Hidup harus tentang kiri atau kanan, hitam atau putih. Tak ada ruang untuk abu-abu, tak ada tempat untuk jalur tengah. Kalah atau menang, itulah definisi hidup sesungguhnya.
Malik merasa harus mengambil sikap. Proyek sebesar ini, tak mungkin bisa bermain dua kaki. Proyek Kindra tidak akan berhenti, tapi kekuasaan yang mengaturnya bisa beralih. Sungguh akan menjadi tragedi terbesar dalam hidupnya jika memilih kubu yang salah. Lagi pula ini politik, kalau satu pihak lebih menguntungkan, sah-sah saja meninggalkan pihak lainnya.
Sejak Malik mengetahui kalau Setyo dengan nekatnya menghampiri Falah dan mengancamnya, ia yakin Falah akan hilang dari bursa pencalonan. Tinggal Prasasti dan ambisinya yang sudah setengah tercapai.
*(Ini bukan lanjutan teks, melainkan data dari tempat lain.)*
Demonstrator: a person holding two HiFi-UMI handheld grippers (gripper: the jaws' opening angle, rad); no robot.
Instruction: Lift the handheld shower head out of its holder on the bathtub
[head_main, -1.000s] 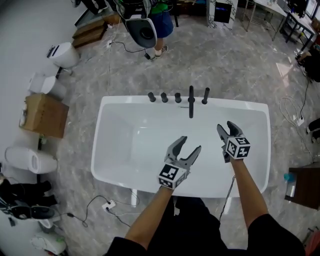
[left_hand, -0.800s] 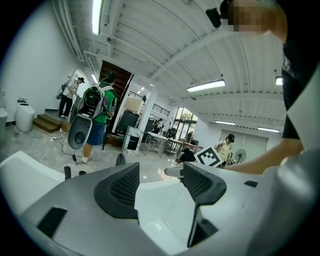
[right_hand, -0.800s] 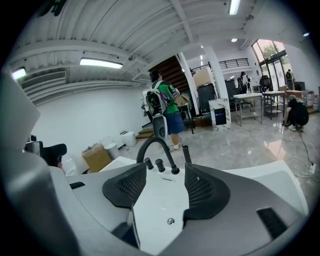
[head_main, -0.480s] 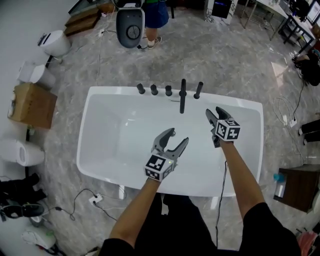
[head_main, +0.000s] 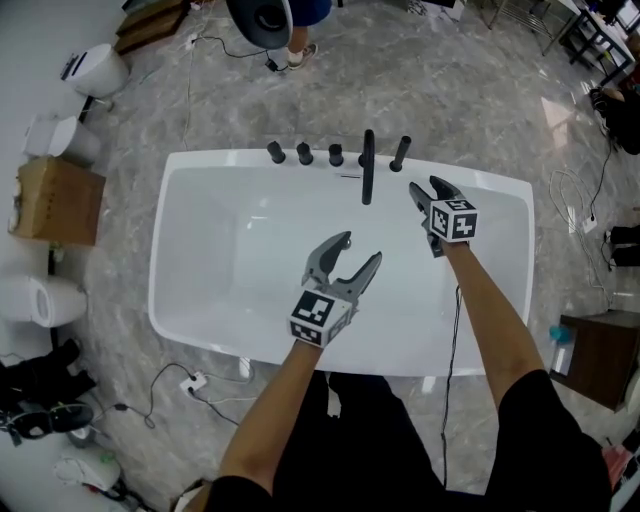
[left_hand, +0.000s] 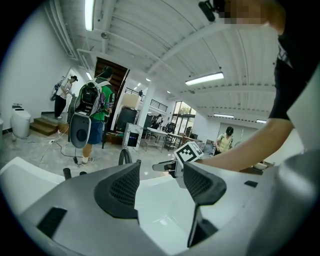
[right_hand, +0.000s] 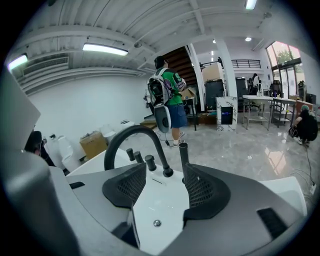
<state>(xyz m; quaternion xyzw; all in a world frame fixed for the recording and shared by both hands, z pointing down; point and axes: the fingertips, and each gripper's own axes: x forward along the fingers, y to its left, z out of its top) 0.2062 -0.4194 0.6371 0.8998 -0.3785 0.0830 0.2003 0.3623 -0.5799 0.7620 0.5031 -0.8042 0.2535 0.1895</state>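
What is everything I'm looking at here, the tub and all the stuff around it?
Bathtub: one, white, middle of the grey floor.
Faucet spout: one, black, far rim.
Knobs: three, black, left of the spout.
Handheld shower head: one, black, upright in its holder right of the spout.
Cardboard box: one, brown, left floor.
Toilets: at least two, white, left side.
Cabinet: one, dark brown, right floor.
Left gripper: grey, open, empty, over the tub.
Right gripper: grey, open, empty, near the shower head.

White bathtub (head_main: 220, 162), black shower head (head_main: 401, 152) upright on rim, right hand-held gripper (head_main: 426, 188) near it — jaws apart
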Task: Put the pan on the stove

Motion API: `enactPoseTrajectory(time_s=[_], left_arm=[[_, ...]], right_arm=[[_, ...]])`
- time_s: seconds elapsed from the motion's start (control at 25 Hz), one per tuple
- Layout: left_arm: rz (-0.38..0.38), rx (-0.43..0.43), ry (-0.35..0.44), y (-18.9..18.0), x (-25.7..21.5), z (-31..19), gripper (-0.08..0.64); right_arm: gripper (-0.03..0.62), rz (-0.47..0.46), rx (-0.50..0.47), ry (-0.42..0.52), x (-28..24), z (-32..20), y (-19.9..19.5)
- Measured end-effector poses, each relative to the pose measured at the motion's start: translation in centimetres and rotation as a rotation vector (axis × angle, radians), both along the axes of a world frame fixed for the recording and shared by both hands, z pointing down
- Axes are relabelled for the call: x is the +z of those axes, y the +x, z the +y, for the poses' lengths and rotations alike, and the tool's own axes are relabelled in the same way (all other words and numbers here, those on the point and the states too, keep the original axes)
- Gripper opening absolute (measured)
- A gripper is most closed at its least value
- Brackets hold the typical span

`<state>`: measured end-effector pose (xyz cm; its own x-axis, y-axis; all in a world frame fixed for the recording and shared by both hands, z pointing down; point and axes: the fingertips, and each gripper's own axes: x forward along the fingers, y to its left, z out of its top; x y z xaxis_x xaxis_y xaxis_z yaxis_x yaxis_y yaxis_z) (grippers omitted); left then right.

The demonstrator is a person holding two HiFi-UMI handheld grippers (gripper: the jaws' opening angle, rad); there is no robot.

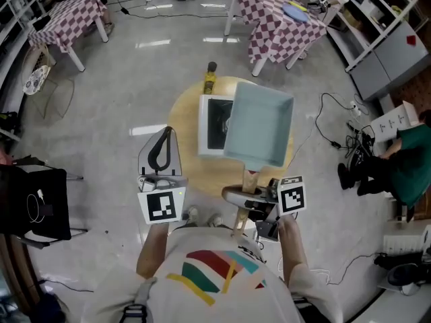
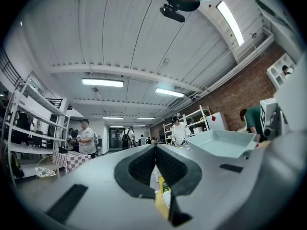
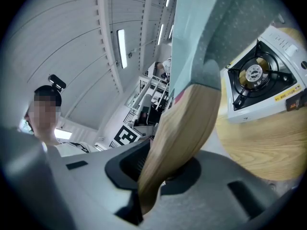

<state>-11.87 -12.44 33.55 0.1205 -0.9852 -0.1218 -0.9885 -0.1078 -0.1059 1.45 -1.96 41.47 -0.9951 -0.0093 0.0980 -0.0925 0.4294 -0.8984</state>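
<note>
1. at the centre of your head view, the round table [image 1: 180,123] carries the stove [image 1: 210,123].
2. the pan [image 1: 259,128] overlaps the stove's right part. its handle [image 1: 250,179] runs down the frame into your right gripper [image 1: 250,192].
3. a bottle [image 1: 210,81] stands on the round table just above the stove in the frame.
4. your left gripper [image 1: 163,140] lies left of the stove, over the round table's left edge.
5. a second table [image 1: 67,15] stands upper left and a third table [image 1: 279,19] upper right.

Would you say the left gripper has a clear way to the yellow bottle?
Probably yes: the left gripper is empty, and bare table lies between it and the bottle; the pan hangs off to the right.
</note>
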Motion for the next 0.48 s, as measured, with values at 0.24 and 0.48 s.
enactPoseTrajectory(time_s=[0.24,0.48], left_arm=[[-0.006,0.033,-0.013,-0.6,0.0,-0.8,0.005],[-0.011,0.014,-0.011,0.0,0.2,-2.0,0.005]], right_arm=[[0.046,0.001,0.033,-0.007,0.0,-0.7,-0.8],[0.046,-0.024,0.003,-0.023,0.6,-1.7,-0.6]])
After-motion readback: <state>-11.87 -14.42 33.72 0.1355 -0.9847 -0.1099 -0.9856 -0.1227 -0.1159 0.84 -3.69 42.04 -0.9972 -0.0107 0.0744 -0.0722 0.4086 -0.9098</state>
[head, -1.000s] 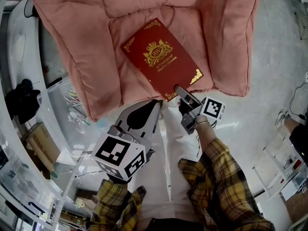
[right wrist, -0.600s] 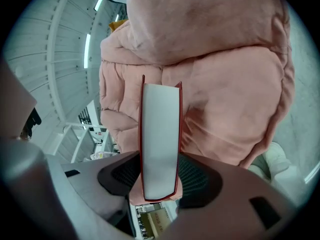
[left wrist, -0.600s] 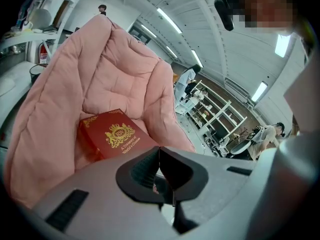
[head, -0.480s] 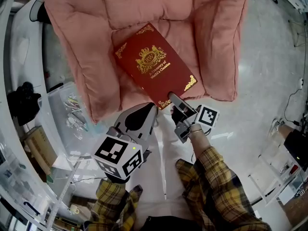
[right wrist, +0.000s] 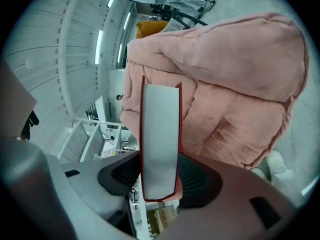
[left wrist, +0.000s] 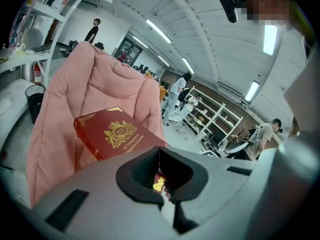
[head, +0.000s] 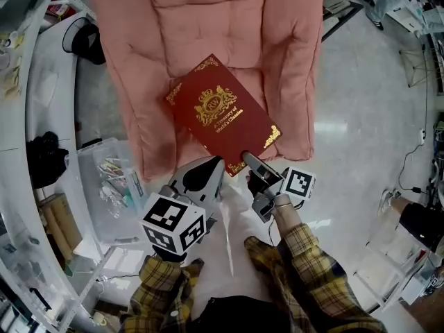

Meskipun undang-undang tiga periode sudah diketuk, tak berarti Pras bisa menang. Ia akan melawan Setyo sebagai calon yang muncul dari parlemen. Pras akan kewalahan, tidak mungkin ia melawan seseorang di dalam rumahnya sendiri.
Malik akhirnya memantapkan diri untuk menjadi kutu loncat.
Malik sedang berselonjor di sofa ruangan Setyo saat si wakil ketua kembali ke ruangannya usai sidang.
“Mau apa kamu di sini? Kenapa tidak bersama Pras, ia pasti sedang nonton bareng di istana,” tanya Setyo.
“Ya, mereka semua di sana.”
Setyo menangkap kata mereka yang dimaksud Malik, para pemain utama proyek Kindra.
“Kamu tak diundang?” tanya Setyo
“Tentu saja saya diundang,” Malik menjawab cepat.
“Tapi saya tak tertarik,” tambahnya.